I started my over at a small business fair in Oakland. The IRS was putting on a little show about home-based businesses and tax law that I thought would be informative.
The IRS has gotten a bit twitchy in recent years about home-based businesses because a lot of people try to use them as an angle. You stuff envelopes in the living room while watching TV and try to take the cost of your home and the cable bill as a deduction — that sort of thing.
So they’ve gotten anal about what you’ve got to do in order to deduct expenses for a home business. In order to deduct, say, a portion of your rent corresponding to the room in your house that you use for an office, that room has to be physically distinct from the rest of the house (walls), it’s got to be used exclusively for business (no crib for junior; no skis leaning up against the wall in the corner), and it’s got to be used regularly for business. And that’s just some for instances — the restrictions go on.
But I found some stuff I can use, and also picked up a lot of informative bits from other agencies that were at the fair.
One question that had been on my mind had to do with California Sales Tax. Its rate these days is 7.25%. But in San Francisco, where I live, this is boosted by four local and district taxes — two for 0.5% and two for 0.25% — to a total of 8.75%. But here’s where it gets tricky.
If you live in California, you know about the sales tax — it gets added to your bill for just about everything you buy. But did you know about the use tax?
Let’s say you order a book from a mail-order company outside of California and they ship it to your California address. Does that company have to collect California sales tax and hand it over to the California government? No — because the regulation of interstate commerce is a federal thing, and states can’t tax it on their own, so sez the Constitution and the Supreme Court.
So — get this — the California government doesn’t tax the “sale” of the book, but the “purchase” of the book (which does happen in California). You, as a good California citizen, are supposed to keep track of everything you buy from out of state, and pay a “use” tax (the same percentage as the sales tax) voluntarily.
Yeah, I bet that happens a whole bunch.
But anyway, how this relates to me and to district taxes is as follows: The same sort of deal applies within the state of California to these additional local and district taxes. If the sale takes place in the district, all of the district taxes apply; but if the purchased product is shipped outside of the district, you don’t have to collect those taxes.
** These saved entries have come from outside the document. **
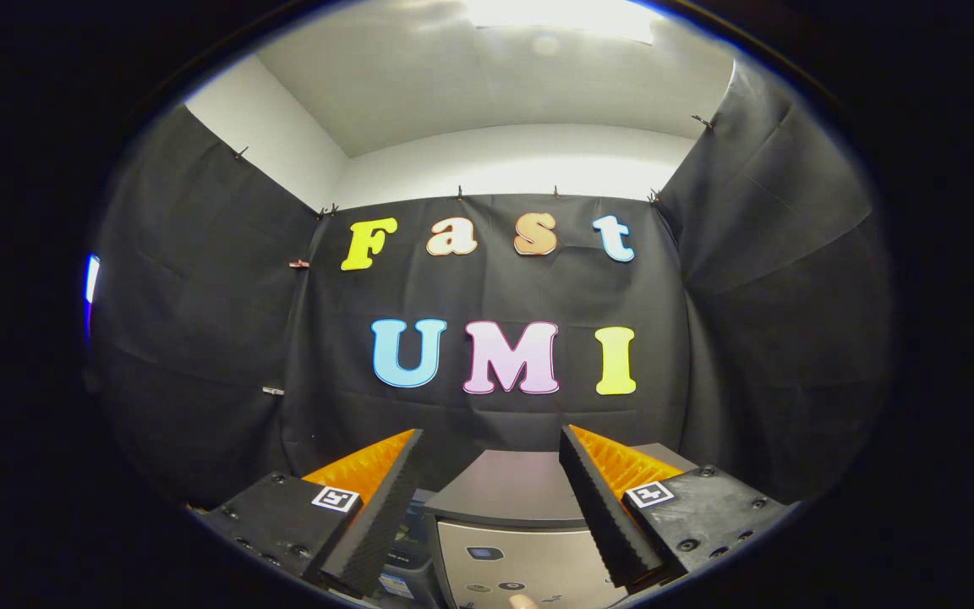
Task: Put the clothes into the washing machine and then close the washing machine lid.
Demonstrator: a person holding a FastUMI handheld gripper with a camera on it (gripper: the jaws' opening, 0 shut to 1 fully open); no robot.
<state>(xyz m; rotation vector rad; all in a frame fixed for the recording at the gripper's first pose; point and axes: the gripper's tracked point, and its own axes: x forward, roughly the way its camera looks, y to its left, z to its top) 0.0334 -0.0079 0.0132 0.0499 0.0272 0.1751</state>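
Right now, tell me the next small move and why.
Probably tip the gripper down toward the washing machine. Its fingers are open, holding nothing, aimed at the booth wall above the machine's flat top; no clothes lie ahead of them.

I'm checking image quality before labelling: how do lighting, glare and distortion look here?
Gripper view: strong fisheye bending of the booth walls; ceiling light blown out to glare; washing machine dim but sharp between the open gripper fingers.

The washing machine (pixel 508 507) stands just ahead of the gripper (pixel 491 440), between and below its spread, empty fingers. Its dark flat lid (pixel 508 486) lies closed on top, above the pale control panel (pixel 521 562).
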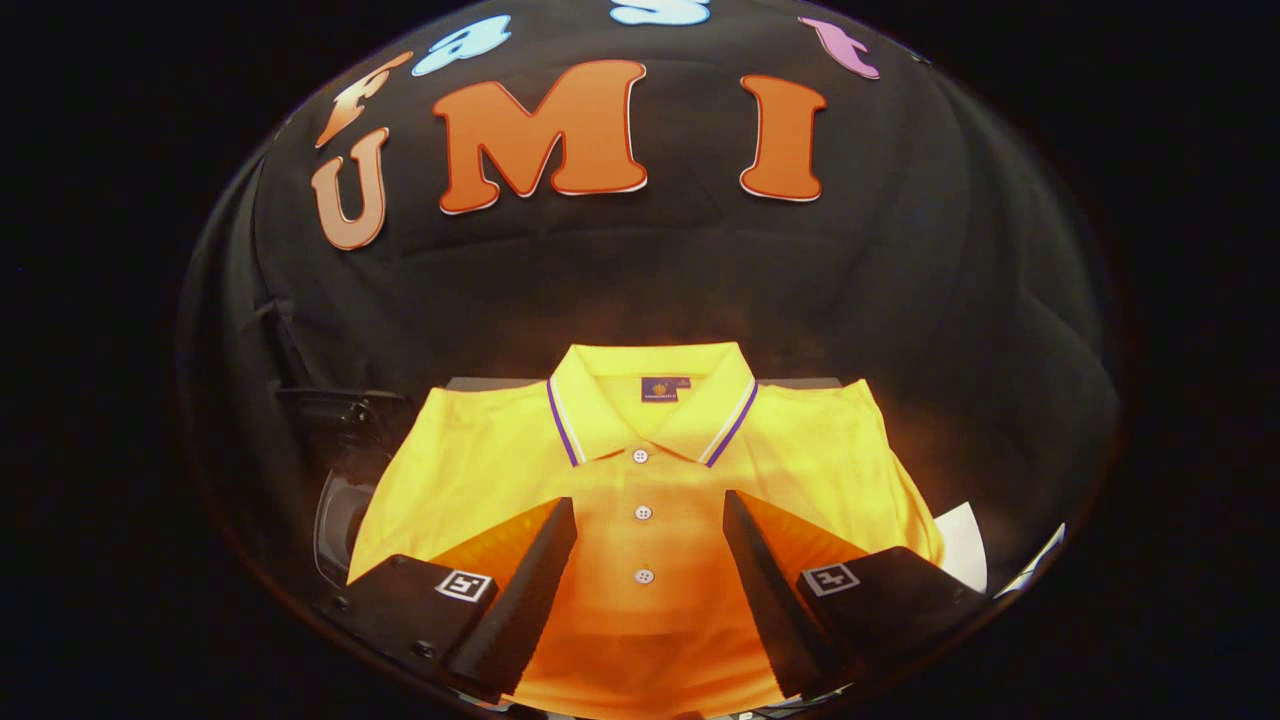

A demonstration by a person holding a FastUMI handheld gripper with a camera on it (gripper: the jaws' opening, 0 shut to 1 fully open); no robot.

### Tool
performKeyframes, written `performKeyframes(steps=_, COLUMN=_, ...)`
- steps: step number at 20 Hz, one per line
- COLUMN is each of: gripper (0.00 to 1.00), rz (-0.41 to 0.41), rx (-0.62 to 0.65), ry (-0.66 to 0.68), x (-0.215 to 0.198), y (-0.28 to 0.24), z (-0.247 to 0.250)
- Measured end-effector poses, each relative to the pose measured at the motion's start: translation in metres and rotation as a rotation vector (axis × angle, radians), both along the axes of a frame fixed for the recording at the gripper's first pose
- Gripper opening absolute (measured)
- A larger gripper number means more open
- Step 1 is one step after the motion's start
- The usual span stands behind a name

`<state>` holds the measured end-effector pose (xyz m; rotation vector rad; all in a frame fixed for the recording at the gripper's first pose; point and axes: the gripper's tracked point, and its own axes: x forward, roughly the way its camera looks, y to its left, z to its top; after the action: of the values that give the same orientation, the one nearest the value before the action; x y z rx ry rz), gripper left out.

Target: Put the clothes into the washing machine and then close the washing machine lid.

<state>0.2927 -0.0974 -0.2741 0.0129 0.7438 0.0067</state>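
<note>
A folded yellow polo shirt [640, 470] lies flat just below and ahead of me, collar pointing away, with a purple and white striped collar edge and three white buttons down its placket. My gripper [648, 515] hovers over the shirt's front, open, its two black fingers [540, 560] spread wide on either side of the button placket. Nothing is held between them. To the left of the shirt, partly covered by it, sits a dark machine with a rounded grey opening [340, 500], seemingly the washing machine.
A grey surface edge [490, 383] shows behind the shirt's shoulders. White sheet-like pieces [965, 545] lie at the shirt's right, beside the right finger. The black booth cloth rises close behind everything.
</note>
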Motion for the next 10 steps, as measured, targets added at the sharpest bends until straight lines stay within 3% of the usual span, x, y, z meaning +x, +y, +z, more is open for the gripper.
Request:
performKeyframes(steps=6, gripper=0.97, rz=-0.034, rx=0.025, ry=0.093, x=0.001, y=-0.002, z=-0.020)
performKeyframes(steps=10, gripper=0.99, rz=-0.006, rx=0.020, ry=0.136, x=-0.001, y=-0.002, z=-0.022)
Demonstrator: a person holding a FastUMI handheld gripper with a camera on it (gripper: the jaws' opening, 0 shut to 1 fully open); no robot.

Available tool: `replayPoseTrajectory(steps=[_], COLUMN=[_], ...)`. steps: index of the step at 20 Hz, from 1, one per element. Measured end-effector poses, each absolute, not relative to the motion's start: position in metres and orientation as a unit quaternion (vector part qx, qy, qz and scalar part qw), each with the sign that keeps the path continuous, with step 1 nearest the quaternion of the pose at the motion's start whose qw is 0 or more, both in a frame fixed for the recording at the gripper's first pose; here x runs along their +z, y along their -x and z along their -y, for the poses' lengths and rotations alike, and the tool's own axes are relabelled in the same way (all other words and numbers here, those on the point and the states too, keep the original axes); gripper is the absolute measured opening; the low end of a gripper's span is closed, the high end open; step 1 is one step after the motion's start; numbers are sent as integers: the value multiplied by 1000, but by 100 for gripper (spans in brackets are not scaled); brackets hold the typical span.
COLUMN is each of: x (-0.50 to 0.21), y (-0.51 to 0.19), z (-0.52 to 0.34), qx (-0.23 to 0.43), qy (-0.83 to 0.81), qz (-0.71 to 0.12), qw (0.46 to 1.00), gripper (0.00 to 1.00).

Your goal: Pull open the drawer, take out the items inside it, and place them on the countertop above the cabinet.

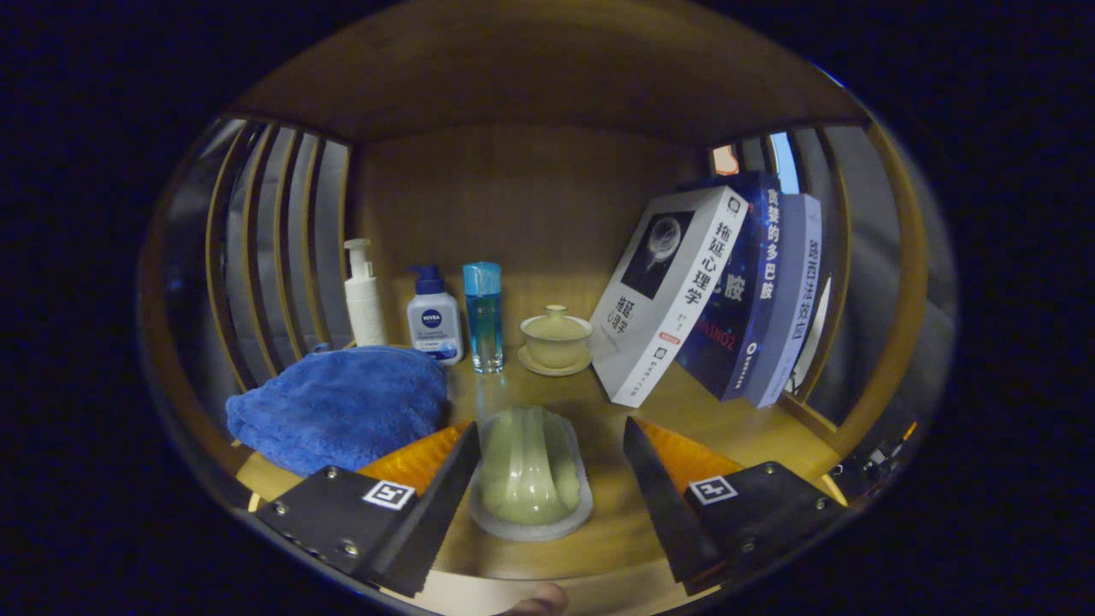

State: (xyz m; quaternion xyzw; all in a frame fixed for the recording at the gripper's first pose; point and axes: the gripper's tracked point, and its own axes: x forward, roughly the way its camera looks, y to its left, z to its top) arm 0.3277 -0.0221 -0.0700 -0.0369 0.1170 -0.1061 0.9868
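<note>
A pale green ribbed dish on a light oval tray rests on the wooden countertop, lying between my fingers. My gripper is open: the left finger is close to the tray's left rim, and the right finger stands well apart from its right side. A folded blue towel lies on the countertop just left of the left finger. The drawer is hidden from this view.
Beyond the fingers stand a white pump bottle, a blue-capped lotion bottle, a clear blue bottle and a lidded green cup on a saucer. Three books lean at the right. Slatted wooden sides close both ends.
</note>
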Motion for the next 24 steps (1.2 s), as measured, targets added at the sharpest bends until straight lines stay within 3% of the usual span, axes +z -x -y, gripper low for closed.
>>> replayPoseTrajectory(steps=[15,24], x=[2,-9], y=[-165,-79], z=[-23,-39], qx=[-102,-79], qy=[50,26], qz=[-59,-12], qw=[992,996], gripper=[100,100])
So, I’m thinking… I live in four of these districts. If I start selling something mailorder, do I have to check a map every time I get an order to see which of those districts my customer lives in?
Well, the answer I got from behind one of the tables today is that for all intents and purposes, the four districts are coëxtensive with the city/county of San Francisco, so I’d charge 8.75% to customers in The City, and 7.25% to other Californians. That’s a relief.